It is also consistent with Philadelphus’s intellectual curiosity that he would have given strong royal support to his chief librarian’s request for a Greek translation of the sacred texts, especially the laws, of his Jewish subjects. At the same time, such a version would have been promoted and widely accepted in the Alexandrian Jewish community, among whom knowledge of Hebrew was growing rarer. Although the Letter of Aristeas narrates the arrival from Jerusalem of seventy-two elders as translators, Alexandria itself probably supplied the group responsible for this earliest foreign-language version. As indicated in the letter, this first translation effort covered the Pentateuch, or Torah, only; the term
Septuagint
(meaning “seventy”) was later expanded as other portions of the Hebrew Bible were subsequently translated into Greek.

According to the Letter of Aristeas, the process by which the translators produced their Greek text was a collaborative effort, with the work of individuals and subcommittees revised and reshaped by their colleagues into a finished product.

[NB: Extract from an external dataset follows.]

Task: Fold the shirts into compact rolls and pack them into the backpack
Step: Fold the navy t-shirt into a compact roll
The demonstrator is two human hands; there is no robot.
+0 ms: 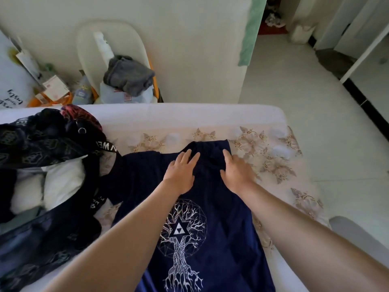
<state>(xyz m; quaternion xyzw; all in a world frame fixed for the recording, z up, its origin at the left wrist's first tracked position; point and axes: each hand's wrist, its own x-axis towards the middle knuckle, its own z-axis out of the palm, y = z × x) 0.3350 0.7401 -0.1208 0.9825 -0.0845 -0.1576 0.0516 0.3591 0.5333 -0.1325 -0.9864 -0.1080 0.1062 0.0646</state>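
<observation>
We're in the fold stage. The navy blue cotton T-shirt with a white tree print [214, 207] lies flat on the floral-sheeted bed [273, 161]. Left hand [181, 171] and right hand [237, 171] press its far end, fingers straight, gripping nothing. Next we likely need a tight, even roll. The black patterned fabric backpack [42, 135] sits far left; we can't tell its contents.

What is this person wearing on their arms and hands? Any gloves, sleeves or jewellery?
Nothing shows: the left hand and right hand are bare, without gloves, rings or a watch, and both forearms are bare to the frame's edge, no sleeve in view.
</observation>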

There is little, if any, of the miraculous in Aristeas’s account. Later accounts added details, such as the picture of seventy-two scholars working in isolation and yet producing identical versions. Modern scholars have detected sufficient distinctions in the Greek translations of each of the five books of the Torah to cast serious doubt on the view that the Greek Pentateuch was the product of one group at one time. Nonetheless,
the high quality of this work served as a model for many later translations, both in Greek and in other languages both ancient and modern.

No precise precedents guided these earliest Greek translators. They seem to have constructed their own path, which lay closer to a literal rendering than to a free one. Although their choice of Greek vocabulary and syntax was partially conditioned by the Semitic text they were translating, in general the language they chose was the
koine,
or common Greek, then in wide usage throughout the Hellenistic world. Greek papyri from Egypt form the closest parallels to the language of the Septuagint and point to a date in the first half of the third century for the Pentateuch at least. Most if not all of the translators were bilingual. Such was clearly not the case for their intended audience, and misunderstandings and misconceptions would have arisen on the part of those who read or heard the original or Old Greek version of the Septuagint. Additionally, differing interpretations of the sacred text abounded, and some readers of the Greek, even if ignorant of the Hebrew language, were conversant with interpretations other than those in the Septuagint. These considerations would have led to calls for revising or recasting of the Greek.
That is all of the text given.